3. A recent Treasury Department analysis also examined the incidence of the estate tax by the income of those who effectively pay the tax, rather than by the size of the estates that are affected. The analysis found that 91 percent of estate taxes are paid by the five percent of taxpayers with the highest incomes, a group with incomes exceeding $190,000 a year. See Julie-Ann Cronin, U.S. Treasury Distributional Analysis Methodology, OTA Paper 85, September 1999.

4. Internal Revenue Service, Statistics of Income Bulletin, Winter 1996-97.

5. U.S. Department of Labor, Social Security Administration, Small Business Administration, and Pension Benefit Guarantee Corporation, Pension and Health Benefits for American Workers, 1994.
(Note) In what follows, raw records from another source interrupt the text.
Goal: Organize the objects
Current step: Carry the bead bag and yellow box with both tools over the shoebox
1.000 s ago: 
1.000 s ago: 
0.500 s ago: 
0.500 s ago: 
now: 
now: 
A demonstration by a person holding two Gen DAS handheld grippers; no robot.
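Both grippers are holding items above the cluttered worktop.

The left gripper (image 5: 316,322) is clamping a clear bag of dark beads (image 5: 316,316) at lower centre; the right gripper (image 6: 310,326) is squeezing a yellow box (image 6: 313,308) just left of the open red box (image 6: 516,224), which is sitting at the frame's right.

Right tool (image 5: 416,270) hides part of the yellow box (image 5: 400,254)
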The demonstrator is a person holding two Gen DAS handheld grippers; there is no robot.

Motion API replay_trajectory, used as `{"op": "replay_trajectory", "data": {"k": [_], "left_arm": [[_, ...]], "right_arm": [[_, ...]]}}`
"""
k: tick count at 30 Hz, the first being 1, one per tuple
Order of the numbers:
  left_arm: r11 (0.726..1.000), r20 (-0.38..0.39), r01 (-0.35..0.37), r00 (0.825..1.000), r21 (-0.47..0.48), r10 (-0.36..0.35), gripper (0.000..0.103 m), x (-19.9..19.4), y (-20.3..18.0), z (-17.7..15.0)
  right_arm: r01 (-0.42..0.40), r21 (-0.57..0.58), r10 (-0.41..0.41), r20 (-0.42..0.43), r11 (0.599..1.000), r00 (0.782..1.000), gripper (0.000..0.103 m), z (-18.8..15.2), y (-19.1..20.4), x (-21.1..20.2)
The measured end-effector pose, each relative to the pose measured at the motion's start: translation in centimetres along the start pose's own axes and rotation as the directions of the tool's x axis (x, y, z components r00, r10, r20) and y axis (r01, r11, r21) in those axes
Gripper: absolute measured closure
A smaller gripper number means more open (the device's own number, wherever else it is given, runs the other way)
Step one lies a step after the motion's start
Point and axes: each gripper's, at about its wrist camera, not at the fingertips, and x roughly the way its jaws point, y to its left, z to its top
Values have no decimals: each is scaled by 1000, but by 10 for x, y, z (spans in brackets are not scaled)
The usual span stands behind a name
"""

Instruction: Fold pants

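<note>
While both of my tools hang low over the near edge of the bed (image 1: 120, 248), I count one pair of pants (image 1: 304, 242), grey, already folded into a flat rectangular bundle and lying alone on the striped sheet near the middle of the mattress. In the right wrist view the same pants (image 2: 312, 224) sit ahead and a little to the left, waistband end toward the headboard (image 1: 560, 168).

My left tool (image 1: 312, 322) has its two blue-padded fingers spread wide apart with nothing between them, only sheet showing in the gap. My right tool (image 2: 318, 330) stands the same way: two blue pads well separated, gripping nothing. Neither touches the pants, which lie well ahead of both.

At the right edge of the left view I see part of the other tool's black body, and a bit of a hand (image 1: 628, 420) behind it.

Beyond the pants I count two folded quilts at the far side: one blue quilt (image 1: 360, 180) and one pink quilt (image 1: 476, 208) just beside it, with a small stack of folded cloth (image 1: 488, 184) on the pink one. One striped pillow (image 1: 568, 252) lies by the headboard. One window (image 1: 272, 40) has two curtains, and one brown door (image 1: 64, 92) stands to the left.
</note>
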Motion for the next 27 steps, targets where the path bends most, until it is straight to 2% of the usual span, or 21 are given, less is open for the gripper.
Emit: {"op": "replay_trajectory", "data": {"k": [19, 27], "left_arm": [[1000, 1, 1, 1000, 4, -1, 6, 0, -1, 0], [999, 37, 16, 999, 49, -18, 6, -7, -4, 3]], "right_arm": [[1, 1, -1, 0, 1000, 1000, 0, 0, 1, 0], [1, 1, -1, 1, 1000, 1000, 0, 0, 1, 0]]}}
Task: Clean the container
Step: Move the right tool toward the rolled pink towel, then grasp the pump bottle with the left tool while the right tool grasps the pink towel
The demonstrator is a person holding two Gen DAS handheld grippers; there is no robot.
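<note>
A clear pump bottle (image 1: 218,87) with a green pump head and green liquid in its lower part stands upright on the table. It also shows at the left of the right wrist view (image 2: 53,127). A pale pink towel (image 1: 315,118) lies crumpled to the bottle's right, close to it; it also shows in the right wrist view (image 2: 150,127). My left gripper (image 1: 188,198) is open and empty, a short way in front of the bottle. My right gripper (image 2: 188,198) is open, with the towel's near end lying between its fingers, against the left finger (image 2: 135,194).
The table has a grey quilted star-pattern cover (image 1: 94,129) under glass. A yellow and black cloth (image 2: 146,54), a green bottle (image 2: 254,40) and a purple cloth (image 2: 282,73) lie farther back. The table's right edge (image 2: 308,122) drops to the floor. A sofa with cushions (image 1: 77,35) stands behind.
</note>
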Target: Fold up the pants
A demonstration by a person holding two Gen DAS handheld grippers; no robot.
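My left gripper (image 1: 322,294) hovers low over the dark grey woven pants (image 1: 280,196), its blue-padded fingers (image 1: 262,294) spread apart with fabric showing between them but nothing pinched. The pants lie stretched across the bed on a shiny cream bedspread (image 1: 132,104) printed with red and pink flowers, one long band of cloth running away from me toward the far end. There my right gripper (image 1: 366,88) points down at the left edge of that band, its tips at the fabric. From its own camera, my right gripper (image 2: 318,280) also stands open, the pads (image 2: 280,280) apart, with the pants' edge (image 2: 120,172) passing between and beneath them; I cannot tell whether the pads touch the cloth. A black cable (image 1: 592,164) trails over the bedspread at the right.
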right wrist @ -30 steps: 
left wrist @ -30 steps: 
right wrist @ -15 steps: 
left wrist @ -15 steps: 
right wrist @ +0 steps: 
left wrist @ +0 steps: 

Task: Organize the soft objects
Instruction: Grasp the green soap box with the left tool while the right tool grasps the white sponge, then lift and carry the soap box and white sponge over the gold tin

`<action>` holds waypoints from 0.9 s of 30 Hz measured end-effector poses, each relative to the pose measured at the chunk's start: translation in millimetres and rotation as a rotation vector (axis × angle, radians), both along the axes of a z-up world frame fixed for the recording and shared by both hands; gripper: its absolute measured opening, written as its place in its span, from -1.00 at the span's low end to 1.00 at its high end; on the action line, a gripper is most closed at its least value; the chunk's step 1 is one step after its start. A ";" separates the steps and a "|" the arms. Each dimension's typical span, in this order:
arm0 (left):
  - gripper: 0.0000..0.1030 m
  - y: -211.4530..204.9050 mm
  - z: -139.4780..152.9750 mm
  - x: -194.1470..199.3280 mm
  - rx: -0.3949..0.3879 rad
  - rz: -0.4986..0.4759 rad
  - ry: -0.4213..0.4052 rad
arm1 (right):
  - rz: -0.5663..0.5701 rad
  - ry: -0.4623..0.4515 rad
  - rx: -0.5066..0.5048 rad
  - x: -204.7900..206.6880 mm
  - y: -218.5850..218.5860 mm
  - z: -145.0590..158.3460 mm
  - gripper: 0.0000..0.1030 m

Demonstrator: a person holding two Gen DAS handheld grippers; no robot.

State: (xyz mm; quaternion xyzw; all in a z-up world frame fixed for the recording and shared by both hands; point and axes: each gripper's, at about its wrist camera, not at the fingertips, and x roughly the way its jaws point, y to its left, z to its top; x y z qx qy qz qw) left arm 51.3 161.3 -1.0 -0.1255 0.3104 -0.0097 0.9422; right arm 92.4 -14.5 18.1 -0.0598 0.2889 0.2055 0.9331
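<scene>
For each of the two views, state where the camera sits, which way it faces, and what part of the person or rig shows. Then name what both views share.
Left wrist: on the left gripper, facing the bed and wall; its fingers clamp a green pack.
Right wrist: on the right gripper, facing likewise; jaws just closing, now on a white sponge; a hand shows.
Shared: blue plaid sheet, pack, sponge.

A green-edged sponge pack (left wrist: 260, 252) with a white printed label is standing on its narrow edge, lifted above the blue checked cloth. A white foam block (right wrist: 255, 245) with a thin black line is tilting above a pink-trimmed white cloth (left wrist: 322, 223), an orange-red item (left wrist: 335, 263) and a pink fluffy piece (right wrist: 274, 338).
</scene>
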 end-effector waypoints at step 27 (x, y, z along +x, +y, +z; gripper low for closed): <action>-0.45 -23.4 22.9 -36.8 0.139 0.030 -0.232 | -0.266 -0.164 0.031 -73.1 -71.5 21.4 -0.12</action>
6. The pension tax provisions in the vetoed tax bill, which also are included in the Senate bankruptcy legislation, are explained more fully in three Center reports by Peter Orszag, Iris Lav, and Robert Greenstein; Exacerbating Inequities in Pension Benefits: An Analysis of the Pension Provisions in the Tax Bill, October 8, 1999; Criticism of CBPP Pension Analysis Rests on Selective Use of Data And Leaves Misleading Impressions, October 28, 1999;and Pension Provisions of Tax Bill Coming to House Bill Would Heavily Benefit Highly Paid Executives and Business Owners But Could Jeopardize Pension Benefits for Ordinary Workers, March 6, 2000. (The third of these papers is a revised version of the first.) The tax bill vetoed last year also included provisions that would make Individual Retirement Account tax breaks more generous; these IRA changes are not included in the Senate bankruptcy bill or H.R. 3081. The distributional data cited here do not cover the IRA expansions of the vetoed bill. (For data on the distributional effects of the full package of retirement tax benefits contained in the vetoed bill, including the IRA expansions, see Exacerbating Inequities in Pension Benefits.)